Somewhere below is a line with "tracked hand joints" and, later, a line with "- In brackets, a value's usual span"; repeat those two lines and all the lines between them, exactly as they are.

**SOURCE MATERIAL:**
........

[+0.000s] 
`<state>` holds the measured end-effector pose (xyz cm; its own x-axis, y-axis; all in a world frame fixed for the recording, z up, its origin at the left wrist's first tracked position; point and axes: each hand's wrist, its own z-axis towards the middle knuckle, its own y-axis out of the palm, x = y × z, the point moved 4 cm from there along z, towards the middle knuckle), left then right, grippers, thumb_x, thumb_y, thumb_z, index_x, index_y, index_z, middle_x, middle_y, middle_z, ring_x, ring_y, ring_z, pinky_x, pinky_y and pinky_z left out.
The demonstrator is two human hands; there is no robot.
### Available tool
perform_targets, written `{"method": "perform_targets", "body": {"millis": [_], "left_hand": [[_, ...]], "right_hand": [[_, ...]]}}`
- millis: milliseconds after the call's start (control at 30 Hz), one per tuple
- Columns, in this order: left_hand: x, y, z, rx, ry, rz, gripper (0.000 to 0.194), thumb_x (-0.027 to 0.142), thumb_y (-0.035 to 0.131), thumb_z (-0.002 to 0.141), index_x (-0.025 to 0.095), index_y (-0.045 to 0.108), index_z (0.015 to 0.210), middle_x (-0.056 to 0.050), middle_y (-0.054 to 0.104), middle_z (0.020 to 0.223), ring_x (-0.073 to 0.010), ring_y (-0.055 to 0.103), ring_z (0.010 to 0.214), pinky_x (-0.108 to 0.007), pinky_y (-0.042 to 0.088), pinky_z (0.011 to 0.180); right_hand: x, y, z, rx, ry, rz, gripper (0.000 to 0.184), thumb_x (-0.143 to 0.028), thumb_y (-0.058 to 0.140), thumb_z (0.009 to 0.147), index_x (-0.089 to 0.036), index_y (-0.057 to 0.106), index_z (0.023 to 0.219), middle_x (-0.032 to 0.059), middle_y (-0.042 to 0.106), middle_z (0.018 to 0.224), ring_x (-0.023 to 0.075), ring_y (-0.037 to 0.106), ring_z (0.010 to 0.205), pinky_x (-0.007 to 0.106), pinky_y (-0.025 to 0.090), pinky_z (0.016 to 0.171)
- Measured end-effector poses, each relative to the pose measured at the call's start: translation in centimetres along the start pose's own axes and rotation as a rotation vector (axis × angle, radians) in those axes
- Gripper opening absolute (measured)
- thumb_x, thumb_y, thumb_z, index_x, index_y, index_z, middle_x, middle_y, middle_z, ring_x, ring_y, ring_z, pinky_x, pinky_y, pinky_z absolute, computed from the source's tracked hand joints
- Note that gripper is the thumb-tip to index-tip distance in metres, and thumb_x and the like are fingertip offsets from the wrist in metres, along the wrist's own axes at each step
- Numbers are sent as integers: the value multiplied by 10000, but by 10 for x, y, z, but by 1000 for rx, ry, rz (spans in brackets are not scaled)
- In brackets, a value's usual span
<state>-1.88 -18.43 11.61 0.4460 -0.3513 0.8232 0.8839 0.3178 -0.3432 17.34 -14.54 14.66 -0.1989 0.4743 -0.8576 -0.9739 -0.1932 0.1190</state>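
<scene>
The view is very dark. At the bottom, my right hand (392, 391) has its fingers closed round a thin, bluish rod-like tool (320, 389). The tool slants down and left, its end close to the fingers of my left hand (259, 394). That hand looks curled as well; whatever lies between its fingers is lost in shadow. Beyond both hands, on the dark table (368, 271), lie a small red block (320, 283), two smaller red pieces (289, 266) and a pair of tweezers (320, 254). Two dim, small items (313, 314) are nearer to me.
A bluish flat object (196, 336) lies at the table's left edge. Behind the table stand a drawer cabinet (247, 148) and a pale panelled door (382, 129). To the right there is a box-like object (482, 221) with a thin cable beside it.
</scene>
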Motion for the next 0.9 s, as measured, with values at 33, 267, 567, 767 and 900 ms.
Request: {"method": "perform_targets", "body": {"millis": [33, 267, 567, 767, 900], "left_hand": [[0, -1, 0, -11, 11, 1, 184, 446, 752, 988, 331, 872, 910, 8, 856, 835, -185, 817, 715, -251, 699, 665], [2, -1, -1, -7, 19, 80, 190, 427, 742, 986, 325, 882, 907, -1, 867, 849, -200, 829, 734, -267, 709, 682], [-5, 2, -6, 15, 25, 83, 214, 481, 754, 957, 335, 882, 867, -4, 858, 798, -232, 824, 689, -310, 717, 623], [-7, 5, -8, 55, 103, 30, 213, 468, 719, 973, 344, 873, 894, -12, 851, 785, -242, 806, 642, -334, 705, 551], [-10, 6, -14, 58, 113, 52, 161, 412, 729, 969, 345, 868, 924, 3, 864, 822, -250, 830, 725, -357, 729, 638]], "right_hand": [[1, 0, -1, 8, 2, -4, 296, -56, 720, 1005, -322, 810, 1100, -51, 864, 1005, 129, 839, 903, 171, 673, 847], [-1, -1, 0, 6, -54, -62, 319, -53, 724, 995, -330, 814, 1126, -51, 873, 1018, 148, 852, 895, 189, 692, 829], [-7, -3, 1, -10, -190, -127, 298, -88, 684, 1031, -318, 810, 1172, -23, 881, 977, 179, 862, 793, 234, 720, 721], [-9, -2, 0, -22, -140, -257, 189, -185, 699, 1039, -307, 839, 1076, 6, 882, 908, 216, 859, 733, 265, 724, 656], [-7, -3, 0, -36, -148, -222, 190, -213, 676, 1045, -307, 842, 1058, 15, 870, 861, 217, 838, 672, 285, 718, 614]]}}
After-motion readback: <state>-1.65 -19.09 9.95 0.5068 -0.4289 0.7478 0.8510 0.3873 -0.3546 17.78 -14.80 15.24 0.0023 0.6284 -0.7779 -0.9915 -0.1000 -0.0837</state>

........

**SOLUTION TO THE EXERCISE:**
- thumb_x, thumb_y, thumb_z, index_x, index_y, index_z, middle_x, middle_y, middle_z, ring_x, ring_y, ring_z, pinky_x, pinky_y, pinky_z absolute, computed from the source's tracked hand joints
- Note that gripper is the thumb-tip to index-tip distance in metres, and thumb_x and the like are fingertip offsets from the wrist in metres, along the wrist's own axes at each step
- Numbers are sent as integers: the value multiplied by 10000, but by 10 for x, y, z, but by 1000 for rx, ry, rz (spans in brackets are not scaled)
- In brackets, a value's usual span

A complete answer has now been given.